The grouped dfm consists of only 5 documents, while the number of features is the same as in the review-level dfm (dfmat_hotels). The number of frequencies does not change because dfm_group() simply sums up the cell counts. Inspecting the output of the first five features, we see that the nice appears 367 times in 1-star reviews, while the term appears 4,424 times in 5-star reviews.

In Chapter 9, we introduced corpus_subset() to filter documents based on one or more document-level variables. We can do the same with dfm’s by using dfm_subset(). For example, we can filter only 1-star reviews to investigate word frequencies in very negative reviews.

# get overview of reviews by rating
table(dfmat_hotels$Rating)

   1    2    3    4    5 
1421 1793 2184 6039 9054 
# subset dfmat_hotels by keeping only 1-star reviews
dfmat_hotels_1star <- dfm_subset(dfmat_hotels, Rating == "1")

# check that subsetting worked as expected by 
# creating a cross-table of the Rating docvars
table(dfmat_hotels_1star$Rating)

   1 
1421 
Subset your objects wisely

Tokenisation is the bottleneck operation in processing texts for quantitative analyses.
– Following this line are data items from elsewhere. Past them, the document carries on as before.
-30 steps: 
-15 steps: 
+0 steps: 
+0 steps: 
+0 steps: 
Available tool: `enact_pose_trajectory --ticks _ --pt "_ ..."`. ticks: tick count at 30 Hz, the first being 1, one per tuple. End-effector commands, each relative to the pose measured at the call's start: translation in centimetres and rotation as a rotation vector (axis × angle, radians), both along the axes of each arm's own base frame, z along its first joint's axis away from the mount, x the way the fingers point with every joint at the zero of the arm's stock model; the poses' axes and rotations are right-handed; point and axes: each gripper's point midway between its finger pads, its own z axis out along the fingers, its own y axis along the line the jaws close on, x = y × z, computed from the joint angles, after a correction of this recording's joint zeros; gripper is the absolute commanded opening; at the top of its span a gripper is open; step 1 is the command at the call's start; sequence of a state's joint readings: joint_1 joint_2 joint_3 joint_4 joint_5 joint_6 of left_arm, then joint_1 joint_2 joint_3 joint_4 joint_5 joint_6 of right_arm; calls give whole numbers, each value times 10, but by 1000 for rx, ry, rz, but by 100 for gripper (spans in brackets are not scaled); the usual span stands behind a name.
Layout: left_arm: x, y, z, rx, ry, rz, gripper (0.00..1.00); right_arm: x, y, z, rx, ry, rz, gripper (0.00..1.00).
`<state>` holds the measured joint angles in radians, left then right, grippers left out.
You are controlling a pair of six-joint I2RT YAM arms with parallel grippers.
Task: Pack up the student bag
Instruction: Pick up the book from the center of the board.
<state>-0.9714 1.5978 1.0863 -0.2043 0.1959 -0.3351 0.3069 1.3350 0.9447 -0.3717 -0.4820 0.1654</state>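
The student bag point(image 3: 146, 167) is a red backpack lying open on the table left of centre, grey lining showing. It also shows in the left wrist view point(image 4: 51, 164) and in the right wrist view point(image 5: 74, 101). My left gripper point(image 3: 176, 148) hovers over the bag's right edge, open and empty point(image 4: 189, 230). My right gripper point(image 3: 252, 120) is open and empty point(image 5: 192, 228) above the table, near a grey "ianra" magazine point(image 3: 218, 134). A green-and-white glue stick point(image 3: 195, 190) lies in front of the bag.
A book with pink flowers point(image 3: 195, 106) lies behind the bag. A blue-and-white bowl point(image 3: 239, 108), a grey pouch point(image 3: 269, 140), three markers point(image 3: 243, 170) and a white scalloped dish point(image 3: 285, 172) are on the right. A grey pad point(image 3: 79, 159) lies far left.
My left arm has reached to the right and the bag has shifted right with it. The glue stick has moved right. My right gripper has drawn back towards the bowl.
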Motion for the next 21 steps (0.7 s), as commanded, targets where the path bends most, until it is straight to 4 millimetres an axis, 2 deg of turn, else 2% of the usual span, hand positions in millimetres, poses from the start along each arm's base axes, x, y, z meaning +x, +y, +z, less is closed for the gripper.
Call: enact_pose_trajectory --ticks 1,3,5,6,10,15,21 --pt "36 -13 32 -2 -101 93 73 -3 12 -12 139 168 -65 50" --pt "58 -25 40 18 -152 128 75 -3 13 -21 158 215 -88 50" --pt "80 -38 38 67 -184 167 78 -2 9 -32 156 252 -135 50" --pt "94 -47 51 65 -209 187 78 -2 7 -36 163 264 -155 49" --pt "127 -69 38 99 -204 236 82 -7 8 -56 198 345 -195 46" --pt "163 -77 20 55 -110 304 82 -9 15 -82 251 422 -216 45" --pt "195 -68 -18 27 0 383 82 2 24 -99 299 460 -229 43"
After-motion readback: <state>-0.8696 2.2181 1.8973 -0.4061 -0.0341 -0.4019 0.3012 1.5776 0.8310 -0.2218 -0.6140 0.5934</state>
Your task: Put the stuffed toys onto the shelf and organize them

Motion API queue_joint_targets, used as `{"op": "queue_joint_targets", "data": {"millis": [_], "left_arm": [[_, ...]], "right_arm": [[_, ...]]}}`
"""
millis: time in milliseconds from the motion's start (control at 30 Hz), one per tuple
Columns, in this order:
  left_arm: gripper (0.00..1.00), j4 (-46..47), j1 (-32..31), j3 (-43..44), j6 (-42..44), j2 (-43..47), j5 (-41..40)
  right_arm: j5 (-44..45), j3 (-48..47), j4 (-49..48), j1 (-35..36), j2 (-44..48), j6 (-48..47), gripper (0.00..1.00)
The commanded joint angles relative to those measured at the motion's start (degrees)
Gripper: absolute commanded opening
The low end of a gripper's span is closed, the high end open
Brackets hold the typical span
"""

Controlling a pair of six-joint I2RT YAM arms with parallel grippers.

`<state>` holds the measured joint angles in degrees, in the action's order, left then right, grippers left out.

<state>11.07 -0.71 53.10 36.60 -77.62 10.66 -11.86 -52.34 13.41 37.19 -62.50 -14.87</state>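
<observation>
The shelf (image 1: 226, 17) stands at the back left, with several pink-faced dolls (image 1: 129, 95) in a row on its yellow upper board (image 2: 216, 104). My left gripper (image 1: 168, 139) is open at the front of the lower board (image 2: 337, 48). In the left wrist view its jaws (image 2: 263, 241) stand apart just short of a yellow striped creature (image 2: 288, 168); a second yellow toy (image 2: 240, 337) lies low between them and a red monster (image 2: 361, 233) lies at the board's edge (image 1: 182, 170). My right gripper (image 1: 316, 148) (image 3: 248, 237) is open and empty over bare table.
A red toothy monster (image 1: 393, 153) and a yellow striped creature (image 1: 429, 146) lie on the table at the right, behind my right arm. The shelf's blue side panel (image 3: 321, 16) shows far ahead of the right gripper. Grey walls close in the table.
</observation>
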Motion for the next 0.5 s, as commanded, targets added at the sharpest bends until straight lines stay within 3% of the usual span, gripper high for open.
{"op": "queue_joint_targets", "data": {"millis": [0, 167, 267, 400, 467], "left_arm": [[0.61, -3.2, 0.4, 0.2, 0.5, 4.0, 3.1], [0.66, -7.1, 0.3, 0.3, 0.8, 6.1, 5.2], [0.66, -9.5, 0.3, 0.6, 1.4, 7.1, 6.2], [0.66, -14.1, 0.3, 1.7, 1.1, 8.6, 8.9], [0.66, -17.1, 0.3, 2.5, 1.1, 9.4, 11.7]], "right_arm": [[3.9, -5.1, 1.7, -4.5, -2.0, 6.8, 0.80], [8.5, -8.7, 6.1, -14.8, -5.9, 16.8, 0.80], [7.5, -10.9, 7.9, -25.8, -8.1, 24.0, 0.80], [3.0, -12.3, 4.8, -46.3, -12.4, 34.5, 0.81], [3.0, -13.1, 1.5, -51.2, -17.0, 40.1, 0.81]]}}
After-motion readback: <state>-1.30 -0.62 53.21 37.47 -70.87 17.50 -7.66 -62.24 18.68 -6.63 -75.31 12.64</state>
If you know that you want to exclude certain documents from all analyses (for instance, all documents published prior to a specific date), we recommend filtering out these documents before from the corpus object using corpus_subset() rather than excluding the documents from the tokens object or dfm. Having said that, keep in mind that excluding documents may lead to selection biases and other problems (Grimmer, Roberts, and Stewart 2022: ch. 3).

12.3.6 Converting a dfm Object for Further Use

Document-feature matrices are the input for many statistical analyses of textual data. The quanteda package infrastructure includes many text models that work directly with a quanteda dfm object. Other packages require a dfm in a slightly different format. The function convert() provides easy conversion from a dfm to document-term representations used in all other text analysis packages.
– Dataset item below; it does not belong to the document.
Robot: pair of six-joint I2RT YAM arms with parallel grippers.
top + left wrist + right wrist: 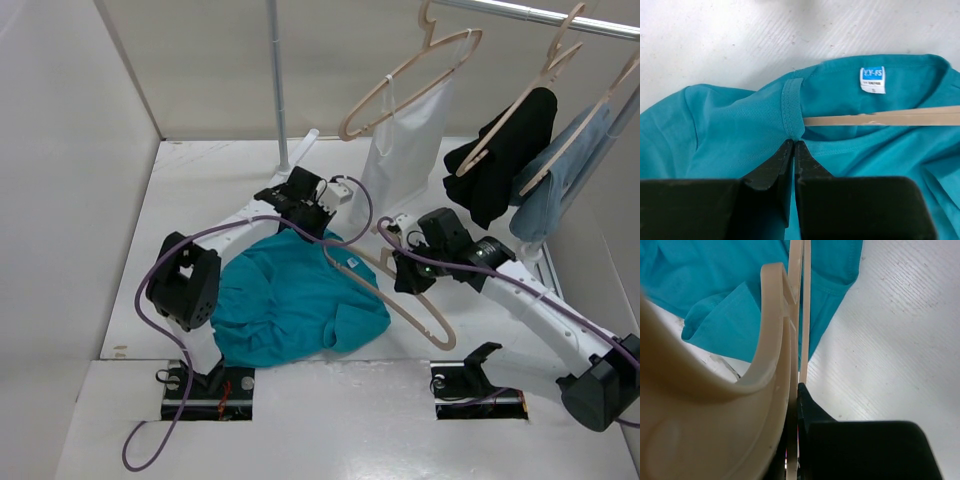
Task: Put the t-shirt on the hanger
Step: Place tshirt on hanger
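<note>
One white table (pixel 200 190); left tool (pixel 793 146) grips t-shirt (pixel 730 135), right tool (pixel 410 283) grips hanger (pixel 775 330).

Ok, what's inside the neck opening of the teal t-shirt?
One arm of the hanger runs into the t-shirt collar, near the white label. Its tip is covered by fabric where the left gripper pinches the collar.

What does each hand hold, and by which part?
The left hand pinches the t-shirt by its collar; the right hand grips the hanger near its hook.

Left gripper (pixel 792 144) pinched tight on t-shirt (pixel 725 130); right gripper (pixel 796 390) apparently clamped on hanger (pixel 771 320).
</note>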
quanteda’s convert() function allows users to convert a dfm object to the following formats.

  • lda: a list with components “documents” and “vocab” as needed by the function lda.collapsed.gibbs.sampler from the lda package (Chang 2015).
  • tm: a DocumentTermMatrix from the tm package (Feinerer, Hornik, and Meyer 2008b).
  • stm: the format for the stm package (Roberts, Stewart, and Tingley 2019) for structural topic models. Note: the stm package also allows you to input a quanteda object directly, and no conversion is required.
  • topicmodels: the dtm format as used by the topicmodels package (Grün and Hornik 2011) for Latent Dirichlet Allocation (LDA) models and Correlated Topics Models (CTM)

In addition, the dfm can be converted to a data.frame and tripletlist consisting of document, feature, and frequency.
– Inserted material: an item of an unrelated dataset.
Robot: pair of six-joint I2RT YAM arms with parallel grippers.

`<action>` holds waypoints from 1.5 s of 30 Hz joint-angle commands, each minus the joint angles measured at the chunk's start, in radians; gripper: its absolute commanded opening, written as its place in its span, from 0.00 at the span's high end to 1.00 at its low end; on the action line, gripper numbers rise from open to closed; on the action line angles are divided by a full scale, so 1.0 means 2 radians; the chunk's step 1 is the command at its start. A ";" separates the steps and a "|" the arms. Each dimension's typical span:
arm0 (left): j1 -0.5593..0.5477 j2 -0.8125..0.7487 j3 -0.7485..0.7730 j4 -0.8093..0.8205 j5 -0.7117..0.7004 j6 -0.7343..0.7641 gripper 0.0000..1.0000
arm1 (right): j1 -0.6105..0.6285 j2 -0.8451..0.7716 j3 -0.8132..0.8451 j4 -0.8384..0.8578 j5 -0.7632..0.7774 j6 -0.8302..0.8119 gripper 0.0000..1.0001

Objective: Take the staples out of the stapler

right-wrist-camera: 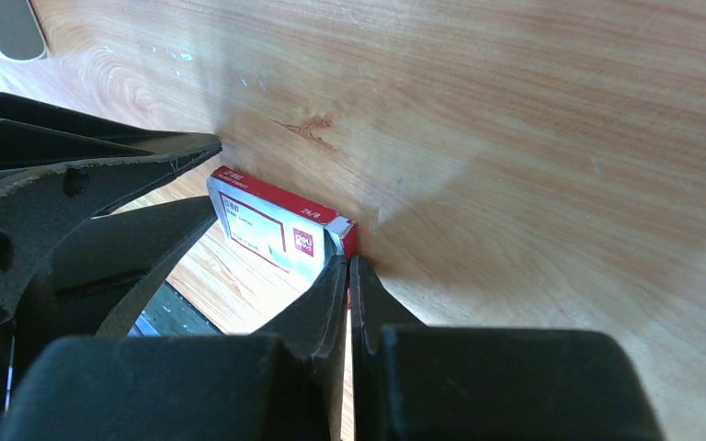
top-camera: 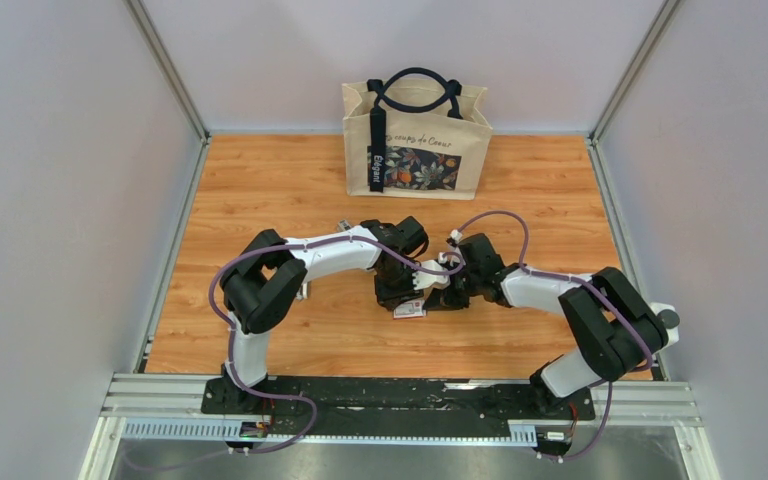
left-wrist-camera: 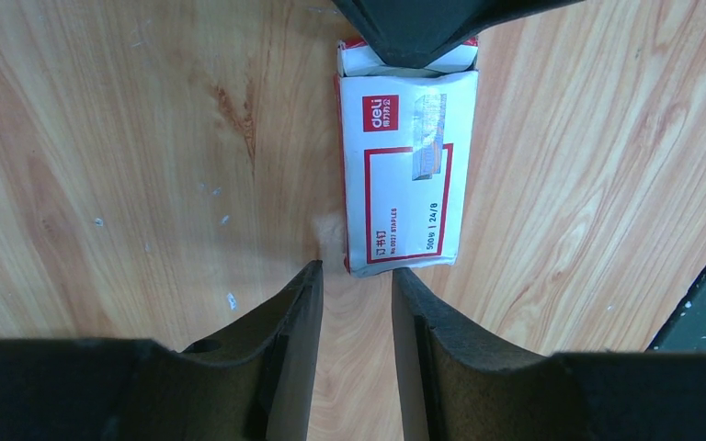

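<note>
Staples are in view only as a small red-and-white staple box (left-wrist-camera: 404, 175) lying flat on the wooden surface (left-wrist-camera: 101, 138), between the two arms in the middle of the overhead view. I cannot pick out the stapler itself in any view; a grey rounded object (right-wrist-camera: 5, 28) at the edge of the right wrist view is too cropped to name.

The left hand (left-wrist-camera: 357, 274) is released, its fingers spread with nothing between them, and it sits just short of the box's closed end. The right hand (right-wrist-camera: 349, 266) has its fingers pressed together at the opposite end, where a flap stands open. Whether any card is caught between them I cannot tell.

The box looks like thin printed card, so it is probably light, easy to crush, and a little slick on its glossy face. Strips of staples inside would likely snap apart if bent. The safest hold appears to be across the two long side walls, near the middle and with gentle pressure, away from the loose flap.
</note>
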State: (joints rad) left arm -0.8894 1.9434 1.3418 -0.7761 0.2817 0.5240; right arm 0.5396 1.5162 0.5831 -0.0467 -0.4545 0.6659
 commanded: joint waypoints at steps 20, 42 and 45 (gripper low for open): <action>-0.006 0.016 0.012 0.015 0.015 -0.006 0.59 | 0.013 0.008 -0.017 0.077 -0.040 0.041 0.77; -0.006 0.009 0.000 0.008 0.002 0.003 0.60 | -0.012 -0.028 -0.028 -0.011 -0.009 0.008 0.45; -0.006 -0.001 0.002 -0.005 -0.006 0.014 0.61 | -0.013 -0.025 -0.028 -0.013 -0.011 0.011 0.45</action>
State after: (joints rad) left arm -0.8936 1.9381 1.3476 -0.7589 0.3191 0.5339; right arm 0.5091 1.4696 0.5365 -0.0109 -0.5068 0.7509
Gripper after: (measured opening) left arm 0.396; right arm 0.543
Many recently developed R packages, such as keyATM (Eshima, Imai, and Sakasi 2023) for keyword-assisted topic models, LSX (Watanabe 2023) for latent semantic scaling, or conText (Rodriguez, Spirling, and Stewart 2023) for ‘a la Carte’ on Text Embedding Regression, rely on quanteda and allow you to input processed tokens() or dfm() objects.

The popular tidytext package (Silge and Robinson 2016) includes the function cast_dfm() which allows you to cast a data frame to a quanteda dfm (see also Chapter 28).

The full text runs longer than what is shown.